» **YOUR TASK**: With the line containing "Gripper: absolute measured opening" as the start and the line containing "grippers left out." as the end, transcribe that span of the entries below exactly, including both.

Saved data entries
──────
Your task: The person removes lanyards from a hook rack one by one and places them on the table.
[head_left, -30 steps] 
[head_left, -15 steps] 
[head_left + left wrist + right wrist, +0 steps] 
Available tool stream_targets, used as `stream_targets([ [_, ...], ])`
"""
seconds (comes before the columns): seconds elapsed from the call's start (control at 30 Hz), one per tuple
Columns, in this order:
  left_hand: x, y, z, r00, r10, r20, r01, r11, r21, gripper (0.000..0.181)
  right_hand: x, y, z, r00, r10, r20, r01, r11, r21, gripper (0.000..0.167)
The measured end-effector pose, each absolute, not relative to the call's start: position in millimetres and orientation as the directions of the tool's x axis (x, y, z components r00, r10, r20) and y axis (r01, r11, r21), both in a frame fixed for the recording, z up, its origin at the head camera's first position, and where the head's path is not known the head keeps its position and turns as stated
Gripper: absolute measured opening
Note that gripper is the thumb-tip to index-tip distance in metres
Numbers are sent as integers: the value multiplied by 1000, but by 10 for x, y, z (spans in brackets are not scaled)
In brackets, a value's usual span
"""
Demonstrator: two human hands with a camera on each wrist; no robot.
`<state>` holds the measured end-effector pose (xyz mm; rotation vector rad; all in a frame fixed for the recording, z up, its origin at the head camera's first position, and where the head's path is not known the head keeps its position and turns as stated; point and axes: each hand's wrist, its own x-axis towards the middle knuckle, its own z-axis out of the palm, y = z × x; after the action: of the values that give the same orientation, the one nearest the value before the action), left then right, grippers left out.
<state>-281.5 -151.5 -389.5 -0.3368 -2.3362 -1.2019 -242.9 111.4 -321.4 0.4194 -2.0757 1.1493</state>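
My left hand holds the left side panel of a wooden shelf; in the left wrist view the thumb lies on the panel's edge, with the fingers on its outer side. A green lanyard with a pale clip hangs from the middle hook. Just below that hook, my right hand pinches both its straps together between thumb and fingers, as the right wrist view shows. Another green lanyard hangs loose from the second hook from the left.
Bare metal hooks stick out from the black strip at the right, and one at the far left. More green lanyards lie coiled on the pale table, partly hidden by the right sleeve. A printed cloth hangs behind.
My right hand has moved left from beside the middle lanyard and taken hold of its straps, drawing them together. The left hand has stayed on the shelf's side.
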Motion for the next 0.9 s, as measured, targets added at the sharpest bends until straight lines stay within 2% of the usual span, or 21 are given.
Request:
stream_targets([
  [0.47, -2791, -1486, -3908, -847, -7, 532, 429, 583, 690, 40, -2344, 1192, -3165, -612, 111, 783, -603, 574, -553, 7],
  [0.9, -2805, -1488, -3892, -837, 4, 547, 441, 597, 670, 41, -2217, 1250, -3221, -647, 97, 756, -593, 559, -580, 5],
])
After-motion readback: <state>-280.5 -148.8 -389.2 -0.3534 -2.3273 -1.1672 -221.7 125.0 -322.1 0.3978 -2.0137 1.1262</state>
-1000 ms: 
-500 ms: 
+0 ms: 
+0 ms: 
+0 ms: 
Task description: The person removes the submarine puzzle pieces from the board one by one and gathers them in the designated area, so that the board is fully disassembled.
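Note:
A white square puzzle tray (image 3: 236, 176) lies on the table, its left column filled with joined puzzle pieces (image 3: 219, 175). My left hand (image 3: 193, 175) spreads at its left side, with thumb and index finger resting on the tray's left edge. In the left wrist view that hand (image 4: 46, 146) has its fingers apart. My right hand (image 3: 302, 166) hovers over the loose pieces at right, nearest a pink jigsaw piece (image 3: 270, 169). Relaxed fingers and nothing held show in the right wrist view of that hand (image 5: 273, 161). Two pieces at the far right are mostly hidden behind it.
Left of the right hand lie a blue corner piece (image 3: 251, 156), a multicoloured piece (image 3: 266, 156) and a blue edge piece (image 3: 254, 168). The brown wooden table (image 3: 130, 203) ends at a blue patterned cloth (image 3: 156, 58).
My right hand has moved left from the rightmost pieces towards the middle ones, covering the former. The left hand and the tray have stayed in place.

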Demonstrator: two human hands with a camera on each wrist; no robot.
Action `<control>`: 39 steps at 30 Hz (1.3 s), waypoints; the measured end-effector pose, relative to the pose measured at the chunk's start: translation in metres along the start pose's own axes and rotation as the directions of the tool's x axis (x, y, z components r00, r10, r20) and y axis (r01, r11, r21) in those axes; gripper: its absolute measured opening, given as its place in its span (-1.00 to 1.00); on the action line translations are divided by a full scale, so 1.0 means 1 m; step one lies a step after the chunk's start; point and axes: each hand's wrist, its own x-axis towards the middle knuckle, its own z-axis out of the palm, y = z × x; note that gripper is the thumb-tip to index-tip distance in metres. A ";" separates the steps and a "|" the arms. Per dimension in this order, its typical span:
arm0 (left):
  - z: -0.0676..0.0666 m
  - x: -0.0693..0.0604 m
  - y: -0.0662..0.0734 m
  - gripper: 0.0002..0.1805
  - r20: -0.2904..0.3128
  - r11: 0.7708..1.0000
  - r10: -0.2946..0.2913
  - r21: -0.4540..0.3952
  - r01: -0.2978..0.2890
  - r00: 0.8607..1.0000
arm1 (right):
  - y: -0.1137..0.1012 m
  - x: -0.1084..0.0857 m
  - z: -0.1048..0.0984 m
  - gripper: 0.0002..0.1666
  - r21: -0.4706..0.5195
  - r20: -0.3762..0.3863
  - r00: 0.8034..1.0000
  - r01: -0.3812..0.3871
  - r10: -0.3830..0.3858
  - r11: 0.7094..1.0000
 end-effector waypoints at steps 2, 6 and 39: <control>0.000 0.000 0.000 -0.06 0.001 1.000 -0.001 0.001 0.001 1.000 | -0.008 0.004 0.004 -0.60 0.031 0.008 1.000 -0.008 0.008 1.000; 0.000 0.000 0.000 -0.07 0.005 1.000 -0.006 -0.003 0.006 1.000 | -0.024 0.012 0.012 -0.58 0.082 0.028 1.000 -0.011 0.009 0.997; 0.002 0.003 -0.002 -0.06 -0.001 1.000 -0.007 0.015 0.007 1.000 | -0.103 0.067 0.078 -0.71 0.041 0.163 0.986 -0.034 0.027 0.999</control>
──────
» **EXERCISE ANSWER**:
Gripper: absolute measured opening
Note that gripper is the thumb-tip to index-tip distance in metres
Numbers are sent as integers: the value multiplied by 1000, but by 10 for x, y, z (spans in brackets are not scaled)
In brackets, a value's usual span
"""
Demonstrator: two human hands with a camera on each wrist; no robot.
`<state>` holds the measured end-effector pose (xyz mm; rotation vector rad; all in a frame fixed for the recording, z up, its origin at the head camera's first position, and where the head's path is not known the head keeps its position and turns as stated; point and axes: each hand's wrist, its own x-axis towards the middle knuckle, its own z-axis out of the palm, y = z × x; after the action: of the values that give the same orientation, the one nearest the value before the action), left then right, grippers left out.

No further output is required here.